WHAT TO PRODUCE:
Line by line, repeat the material below exactly and skip the images.

AVAILABLE RECORDS:
● ● ●
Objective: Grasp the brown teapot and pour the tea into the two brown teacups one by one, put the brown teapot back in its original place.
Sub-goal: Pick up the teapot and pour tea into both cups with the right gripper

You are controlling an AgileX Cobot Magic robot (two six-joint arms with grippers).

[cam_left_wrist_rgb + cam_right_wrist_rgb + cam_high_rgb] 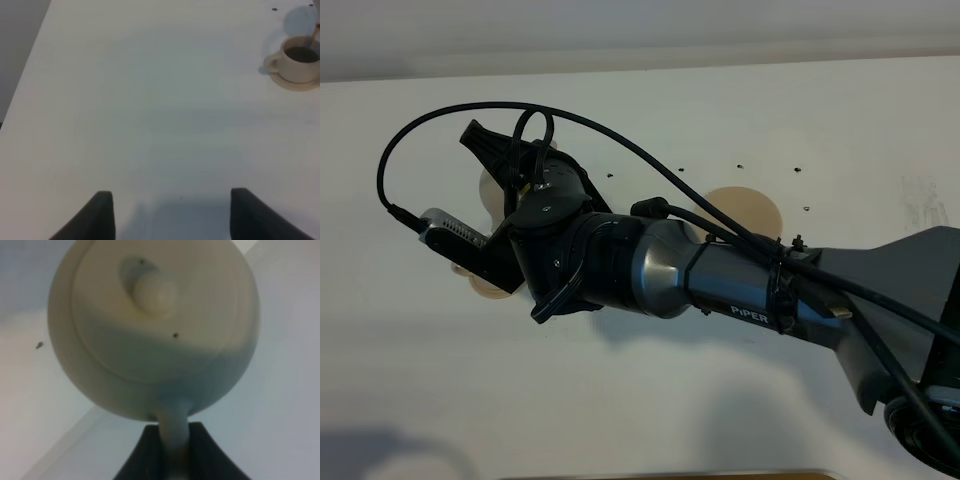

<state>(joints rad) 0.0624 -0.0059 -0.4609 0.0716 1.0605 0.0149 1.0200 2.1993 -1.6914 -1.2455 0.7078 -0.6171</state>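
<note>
white tabletop (650, 400) fills every view, with a pale wall strip along its far edge.

the right gripper (174, 450) is closed tight on the loop handle of the brown teapot (150, 325); in the right wrist view the handle runs down between its two dark fingers (145, 452), and the pot's body and knobbed lid sit just beyond the fingertips, tipped so the lid faces the camera. from the high camera this arm reaches across the middle and hides the pot and most of what is beneath it.

one brown teacup (298, 59) shows in the left wrist view, well ahead of the left gripper (170, 215), and holds dark liquid, with a thin brownish streak at its rim, so pouring into it looks well underway. a sliver of tan under the right arm (488, 285) may be the other cup or its saucer; whether it is filled i cannot tell.

the wide saucer (750, 210), the original place, lies bare behind the right fingers, so the return is not yet done.

the left gripper's fingers (102, 217) stand wide apart over bare table, holding nothing.
</note>
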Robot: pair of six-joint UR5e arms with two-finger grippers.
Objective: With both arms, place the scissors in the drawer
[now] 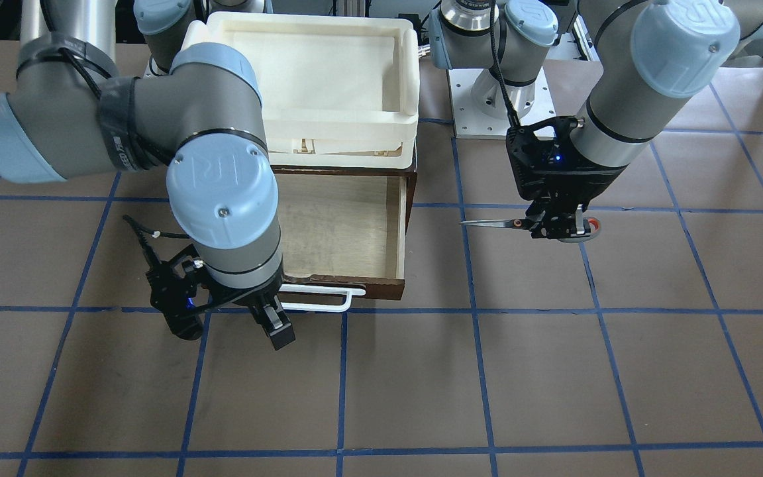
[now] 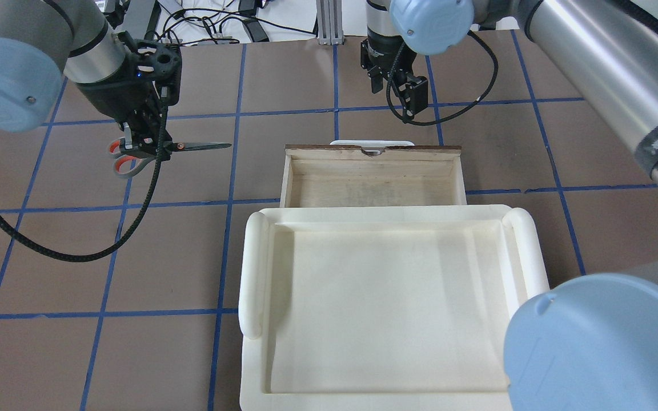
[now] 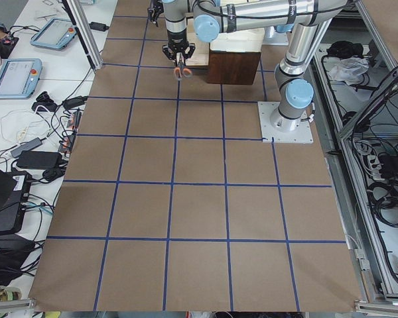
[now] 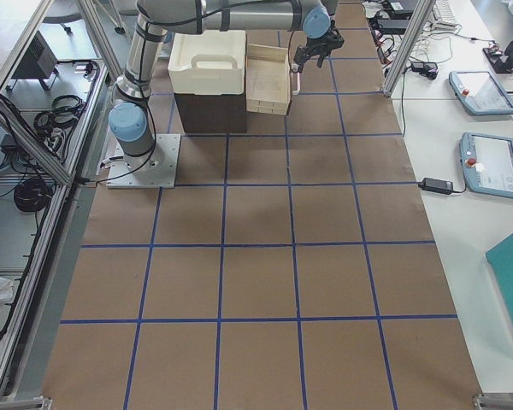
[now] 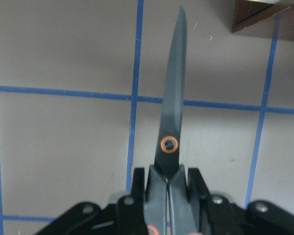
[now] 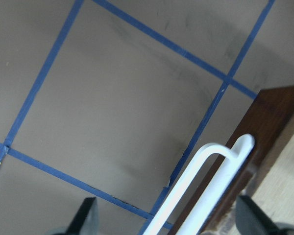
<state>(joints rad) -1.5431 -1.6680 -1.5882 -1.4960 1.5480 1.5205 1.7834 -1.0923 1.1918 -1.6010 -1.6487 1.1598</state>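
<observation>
Nearest the operators' side: brown paper-covered table (image 1: 421, 384) with a blue tape grid.

Next in: black two-finger right gripper (image 2: 396, 90), fingers spread wide, gripping nothing. Hovers just in front of the white bar handle (image 1: 318, 307); apart from it, as far as can be judged.

Behind that: dark brown wooden drawer (image 1: 403, 218), pulled out, pale interior exposed, scissors not yet inside.

Level with the drawer, well off to its side: black left gripper (image 1: 557, 226), clamped on the small grey-handled scissors (image 2: 197, 146) just behind the pivot. Blades closed, roughly level, tip aimed at the drawer. Seemingly lifted off the tabletop.

Farthest: cream-white plastic tray (image 1: 408, 66) on top of the cabinet, overhanging the drawer's rear.

Step judged: carry across to the drawer, then release.

Risks from here:
- Could jab the drawer's side wall tip-first if brought in too low.
- Could swivel or slip in transit, given a grip on narrow shanks close to the pivot; would then land outside.
- Could strike the tray's overhang if released too far back.
- Could nudge the drawer shut, with the right gripper so near the handle.
</observation>
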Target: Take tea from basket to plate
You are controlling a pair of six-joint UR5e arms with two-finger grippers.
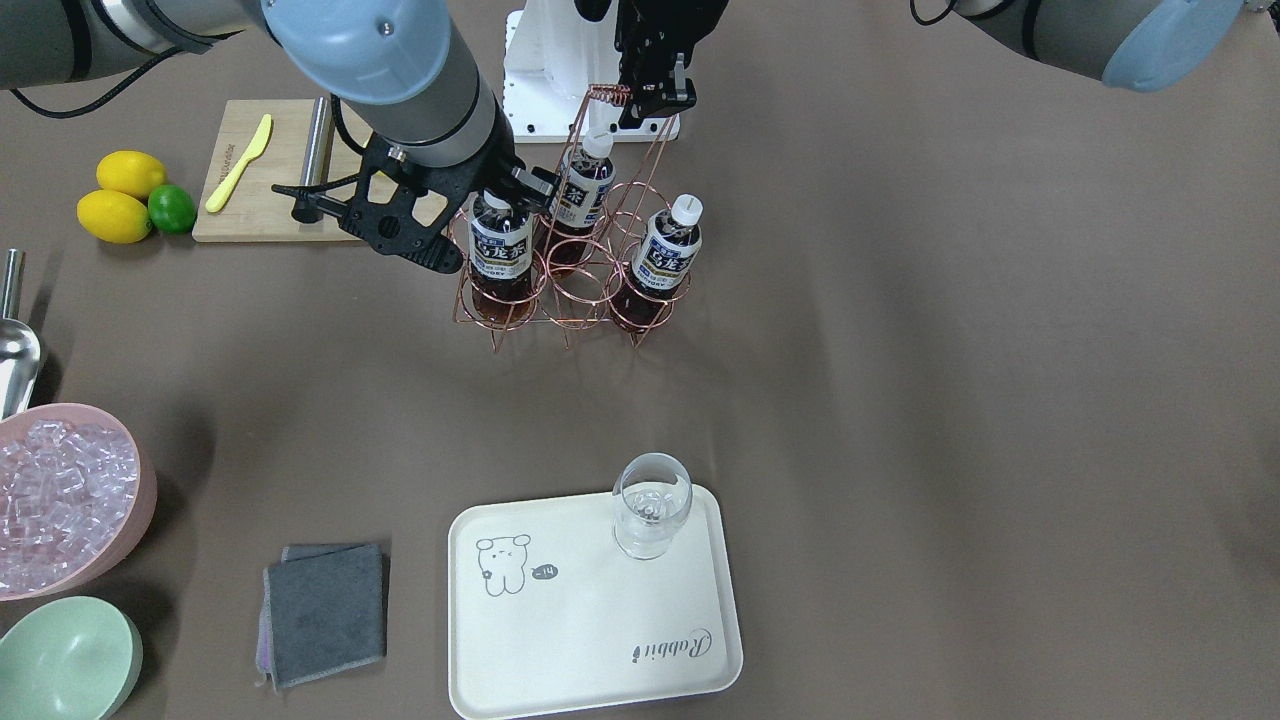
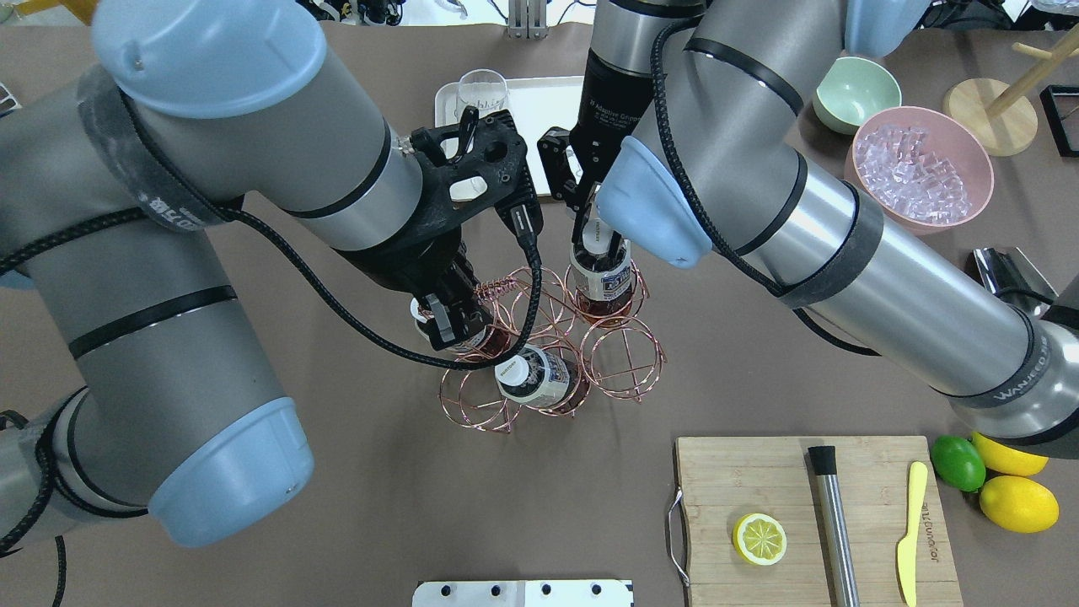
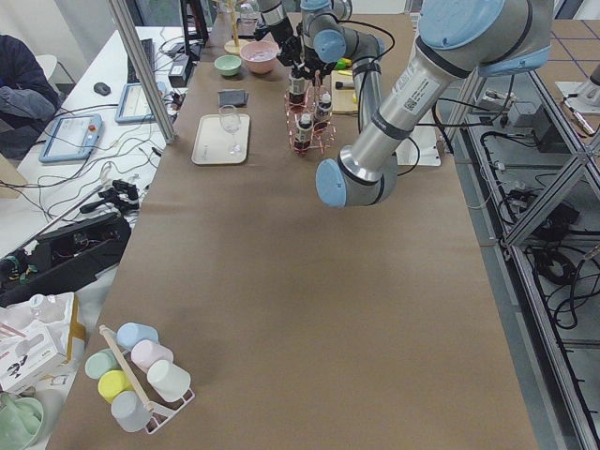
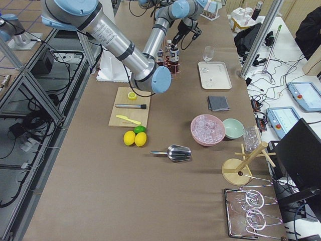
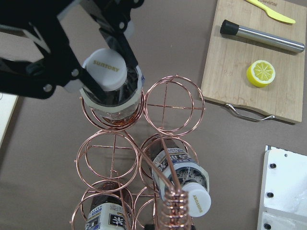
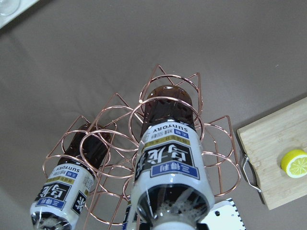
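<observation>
Tea (image 1: 500, 245): 1 of 3, standing in an end ring of the wire basket (image 1: 575, 300) on the worktop.
Right gripper (image 1: 497, 202): fingers look pinched on the tea's capped neck.
Handling: smooth and liquid-heavy; hold it under the cap and lift straight.
Left gripper (image 2: 447, 324): by the handle (image 1: 605, 95); can't tell its fingers' state.
Obstacles: ring wires; the glass (image 1: 652, 515) on the plate (image 1: 590, 640).
</observation>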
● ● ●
FINISHED EXERCISE:
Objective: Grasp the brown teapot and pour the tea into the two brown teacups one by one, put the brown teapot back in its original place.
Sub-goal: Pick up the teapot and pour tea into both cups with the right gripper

You are controlling an AgileX Cobot Magic robot (two six-joint arms with grippers).

[cam_left_wrist_rgb + cam_right_wrist_rgb + cam_high_rgb] 

<state>(joints rad) 0.0624 -0.0059 -0.4609 0.0716 1.0605 0.0149 1.0200 2.1993 -1.6914 -1.2455 0.7078 -0.6171</state>
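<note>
white tabletop (650, 400) fills every view, with a pale wall strip along its far edge.

the right gripper (174, 450) is closed tight on the loop handle of the brown teapot (150, 325); in the right wrist view the handle runs down between its two dark fingers (145, 452), and the pot's body and knobbed lid sit just beyond the fingertips, tipped so the lid faces the camera. from the high camera this arm reaches across the middle and hides the pot and most of what is beneath it.

one brown teacup (298, 59) shows in the left wrist view, well ahead of the left gripper (170, 215), and holds dark liquid, with a thin brownish streak at its rim, so pouring into it looks well underway. a sliver of tan under the right arm (488, 285) may be the other cup or its saucer; whether it is filled i cannot tell.

the wide saucer (750, 210), the original place, lies bare behind the right fingers, so the return is not yet done.

the left gripper's fingers (102, 217) stand wide apart over bare table, holding nothing.
</note>
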Robot: pair of six-joint UR5e arms with two-finger grippers.
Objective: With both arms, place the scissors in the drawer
[now] 
[now] 
[now] 
[now] 
[now] 
[now] 
<state>(joints rad) -1.5431 -1.6680 -1.5882 -1.4960 1.5480 1.5205 1.7834 -1.0923 1.1918 -1.6010 -1.6487 1.1598</state>
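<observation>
Nearest the operators' side: brown paper-covered table (image 1: 421, 384) with a blue tape grid.

Next in: black two-finger right gripper (image 2: 396, 90), fingers spread wide, gripping nothing. Hovers just in front of the white bar handle (image 1: 318, 307); apart from it, as far as can be judged.

Behind that: dark brown wooden drawer (image 1: 403, 218), pulled out, pale interior exposed, scissors not yet inside.

Level with the drawer, well off to its side: black left gripper (image 1: 557, 226), clamped on the small grey-handled scissors (image 2: 197, 146) just behind the pivot. Blades closed, roughly level, tip aimed at the drawer. Seemingly lifted off the tabletop.

Farthest: cream-white plastic tray (image 1: 408, 66) on top of the cabinet, overhanging the drawer's rear.

Step judged: carry across to the drawer, then release.

Risks from here:
- Could jab the drawer's side wall tip-first if brought in too low.
- Could swivel or slip in transit, given a grip on narrow shanks close to the pivot; would then land outside.
- Could strike the tray's overhang if released too far back.
- Could nudge the drawer shut, with the right gripper so near the handle.
</observation>
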Target: Take tea from basket to plate
You are controlling a pair of six-joint UR5e arms with two-finger grippers.
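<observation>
Tea (image 1: 500, 245): 1 of 3, standing in an end ring of the wire basket (image 1: 575, 300) on the worktop.
Right gripper (image 1: 497, 202): fingers look pinched on the tea's capped neck.
Handling: smooth and liquid-heavy; hold it under the cap and lift straight.
Left gripper (image 2: 447, 324): by the handle (image 1: 605, 95); can't tell its fingers' state.
Obstacles: ring wires; the glass (image 1: 652, 515) on the plate (image 1: 590, 640).
</observation>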

The complete output has now been given.